I would advice people to think about what they need. ZFS is fine, but it is over...

drewg123 · on July 20, 2020

The thing I never see mentioned when the pros and cons of ZFS are discussed is that ZFS is not zero-copy for things like sendfile. This is one reason why we (Netflix) use UFS for serving content rather than ZFS.

This is because ZFS is cached by the ARC, not the normal page cache. ARC is weird, and operates in 8K blocks (like sparc page size), rather than 4K pages. Zero-copy things like sendfile depend on referencing pages in the page cache, and have never been adapted to deal with ARC. So making sendfile zero-copy with ZFS is a hard project that would involve either teaching ARC to "loan" pages to sendfile, or ripping out ARC caching from ZFS and making it use the same page cache that all other filesystems use.

louwrentius · on July 20, 2020

Thanks for the comment. I think it's a bigger issue: people advocating ZFS only promote the good features and aren't open about the downsides (or even try to downplay them with clear bullshit).

It all depends on the circumstances and requirements: (small) business application or some home-build NAS?

In your case, how much does it matter that some node experiences bitrot, and how big are those risks?

drewg123 · on July 20, 2020

Our use case is far different than a home NAS (hundreds of TB of disk), I replied to that simply because it was also talking about potential downsides to ZFS.

For our use, bit rot is pretty low risk. We have tooling to catch corrupted files (and it happens surprisingly rarely). We don't care about any of the raid like features (if a drive dies, we tell clients to get their video elsewhere).

For our use case, ZFS would be attractive mainly because of the ability to keep metadata in the L2 ARC. One of our bigger sources of P99 latency is uncached metadata reads from mechanical drives. Our FS guys are currently solving that problem in other ways.

louwrentius · on July 20, 2020

Thank you for this explanation, very interesting. If that's something you can share, would be a nice blogpost.

e40 · on July 20, 2020

UFS on what OS?

giantrobot · on July 20, 2020

NetFlix is a heavy FreeBSD shop, so I'd assume FreeBSD.

throw0101a · on July 20, 2020

> NetFlix is a heavy FreeBSD shop, so I'd assume FreeBSD.

Kind of: their edge-cache appliances run FreeBSD. IIRC they run Linux on their Amazon cloud for all their 'internal' stuff.

If you do some searches there's some good presentations on their work on getting encrypted streaming to go Very Fast:

* https://www.phoronix.com/scan.php?page=news_item&px=Netflix-...

* https://2019.eurobsdcon.org/talk-speakers/#numa

* https://netflixtechblog.com/serving-100-gbps-from-an-open-co...

drewg123 · on July 20, 2020

UFS on FreeBSD. And that's me :)

anthk · on July 20, 2020

FreeBSD.

asveikau · on July 20, 2020

I use zfs in the home on one machine that runs nfsd and samba.
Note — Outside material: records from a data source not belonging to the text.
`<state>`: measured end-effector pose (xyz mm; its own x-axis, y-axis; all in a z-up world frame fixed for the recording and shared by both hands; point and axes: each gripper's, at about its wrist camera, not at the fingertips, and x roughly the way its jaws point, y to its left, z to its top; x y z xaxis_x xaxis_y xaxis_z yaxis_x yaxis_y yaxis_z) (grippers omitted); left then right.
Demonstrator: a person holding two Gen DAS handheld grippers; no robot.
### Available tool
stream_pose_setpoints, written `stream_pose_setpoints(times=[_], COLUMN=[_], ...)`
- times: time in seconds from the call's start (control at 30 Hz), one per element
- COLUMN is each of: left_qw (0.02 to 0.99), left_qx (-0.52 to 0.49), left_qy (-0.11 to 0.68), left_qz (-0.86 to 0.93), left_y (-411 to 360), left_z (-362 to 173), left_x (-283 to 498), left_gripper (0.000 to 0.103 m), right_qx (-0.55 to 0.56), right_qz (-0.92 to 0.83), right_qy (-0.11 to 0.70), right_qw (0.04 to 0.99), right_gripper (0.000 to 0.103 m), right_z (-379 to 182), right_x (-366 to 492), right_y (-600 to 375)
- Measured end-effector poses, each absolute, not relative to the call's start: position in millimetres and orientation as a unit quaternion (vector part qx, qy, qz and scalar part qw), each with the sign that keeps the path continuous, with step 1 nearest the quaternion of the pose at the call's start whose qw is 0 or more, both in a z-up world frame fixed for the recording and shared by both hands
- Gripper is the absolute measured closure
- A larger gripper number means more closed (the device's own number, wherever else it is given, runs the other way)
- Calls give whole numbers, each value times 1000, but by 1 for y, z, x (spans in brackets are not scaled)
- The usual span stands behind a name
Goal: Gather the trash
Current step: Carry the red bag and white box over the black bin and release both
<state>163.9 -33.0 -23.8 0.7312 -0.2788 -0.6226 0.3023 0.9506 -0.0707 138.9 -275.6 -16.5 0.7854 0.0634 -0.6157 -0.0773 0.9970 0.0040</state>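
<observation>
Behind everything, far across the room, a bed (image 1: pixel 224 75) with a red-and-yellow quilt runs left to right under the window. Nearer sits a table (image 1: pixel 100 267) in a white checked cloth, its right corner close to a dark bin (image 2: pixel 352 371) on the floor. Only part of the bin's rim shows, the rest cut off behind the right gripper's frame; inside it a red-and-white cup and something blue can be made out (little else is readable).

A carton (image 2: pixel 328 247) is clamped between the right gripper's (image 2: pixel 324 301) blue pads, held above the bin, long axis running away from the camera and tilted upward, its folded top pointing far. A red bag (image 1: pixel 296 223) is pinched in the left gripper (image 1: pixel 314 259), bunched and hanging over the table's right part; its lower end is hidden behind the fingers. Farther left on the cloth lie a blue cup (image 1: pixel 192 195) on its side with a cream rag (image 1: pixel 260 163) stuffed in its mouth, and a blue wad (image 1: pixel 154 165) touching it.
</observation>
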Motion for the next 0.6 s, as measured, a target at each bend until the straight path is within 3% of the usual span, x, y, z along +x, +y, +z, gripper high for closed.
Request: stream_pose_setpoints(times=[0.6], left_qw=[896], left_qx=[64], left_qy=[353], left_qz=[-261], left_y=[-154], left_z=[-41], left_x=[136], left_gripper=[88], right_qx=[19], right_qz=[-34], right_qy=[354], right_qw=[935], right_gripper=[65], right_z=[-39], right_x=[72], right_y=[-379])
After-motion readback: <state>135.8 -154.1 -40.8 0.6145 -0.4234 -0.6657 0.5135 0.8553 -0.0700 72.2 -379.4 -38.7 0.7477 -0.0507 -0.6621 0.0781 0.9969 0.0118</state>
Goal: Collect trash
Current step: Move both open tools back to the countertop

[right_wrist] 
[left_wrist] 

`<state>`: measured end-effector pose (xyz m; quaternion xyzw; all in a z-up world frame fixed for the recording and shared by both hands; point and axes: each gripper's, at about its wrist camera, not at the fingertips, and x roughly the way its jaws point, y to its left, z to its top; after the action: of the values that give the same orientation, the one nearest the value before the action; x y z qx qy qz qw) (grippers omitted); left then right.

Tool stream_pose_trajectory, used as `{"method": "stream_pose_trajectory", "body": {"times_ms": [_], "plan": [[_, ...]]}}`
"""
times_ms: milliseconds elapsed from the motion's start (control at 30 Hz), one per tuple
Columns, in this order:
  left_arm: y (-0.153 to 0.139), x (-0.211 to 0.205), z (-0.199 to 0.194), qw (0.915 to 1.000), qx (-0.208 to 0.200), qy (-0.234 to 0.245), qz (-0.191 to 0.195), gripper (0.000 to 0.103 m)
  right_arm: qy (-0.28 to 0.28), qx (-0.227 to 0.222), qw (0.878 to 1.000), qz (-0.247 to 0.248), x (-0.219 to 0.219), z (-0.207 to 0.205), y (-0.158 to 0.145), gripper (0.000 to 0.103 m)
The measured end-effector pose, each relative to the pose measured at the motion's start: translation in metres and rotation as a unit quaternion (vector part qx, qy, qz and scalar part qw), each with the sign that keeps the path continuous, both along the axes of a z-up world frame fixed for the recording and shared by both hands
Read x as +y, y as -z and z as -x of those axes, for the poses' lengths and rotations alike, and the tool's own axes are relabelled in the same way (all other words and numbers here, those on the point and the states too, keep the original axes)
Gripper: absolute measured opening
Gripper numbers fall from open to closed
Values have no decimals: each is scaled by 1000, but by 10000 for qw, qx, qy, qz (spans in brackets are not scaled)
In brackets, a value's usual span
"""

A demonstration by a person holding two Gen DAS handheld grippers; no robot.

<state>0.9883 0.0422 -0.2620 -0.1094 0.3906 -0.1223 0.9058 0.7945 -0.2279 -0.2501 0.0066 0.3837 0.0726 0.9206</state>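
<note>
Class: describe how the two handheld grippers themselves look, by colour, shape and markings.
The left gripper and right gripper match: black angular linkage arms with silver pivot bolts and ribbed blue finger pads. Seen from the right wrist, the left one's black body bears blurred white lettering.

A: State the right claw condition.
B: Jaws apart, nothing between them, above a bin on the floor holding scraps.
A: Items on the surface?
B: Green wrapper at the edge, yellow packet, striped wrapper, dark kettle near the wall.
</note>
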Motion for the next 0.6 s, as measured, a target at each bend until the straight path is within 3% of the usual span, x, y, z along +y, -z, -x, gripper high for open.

I started doing that because I saw corruptions on magnetic disks at home. Some files were silently corrupted. I had no redundancy. I didn't know which files were "good" either.

So now I have one multi disk machine running FreeBSD with zfs. Works well. Hardware isn't especially fancy. In the time since I have seen it catch hardware failures. I have seen it call out specific files as corrupt. This is a huge improvement over how I saw bad disks surface in the past.

simcop2387 · on July 20, 2020

I've now seen two sata controller failures thanks to zfs. One on my own machine amd one on my parents. Both presented as if a drive failed but it was actually the port on the controller that failed. It'd start up fine but randomly reads (and probably writes) would just be corrupted and the disk would eventually stop talking. Changing disks wouldn't fix it, which is how I kmew it was the controller but replacing the controller made everything happy. It the resilvered with no issues.

mapgrep · on July 20, 2020

Disagree that data integrity is “overkill for most home applications.”

louwrentius · on July 20, 2020

Tell that to all those Mac, Linux and Windows users on their daily desktops and laptops.

Almost none of them have even ECC memory.

theamk · on July 20, 2020

Memory has much fewer “moving parts” than disk. You cannot get bad “memory cable”, and (AFAIK) there are no cases when overloaded power supply caused memory errors,

gnufx · on July 20, 2020

Obviously it's not connected by cable, but you certainly get the equivalent to cable errors, and I've been plagued by them on certain systems. It's revealing when you have a lot of systems with monitoring of ECC errors. I wouldn't like to say whether multiple DIMMs are necessarily more reliable even than rotating disks.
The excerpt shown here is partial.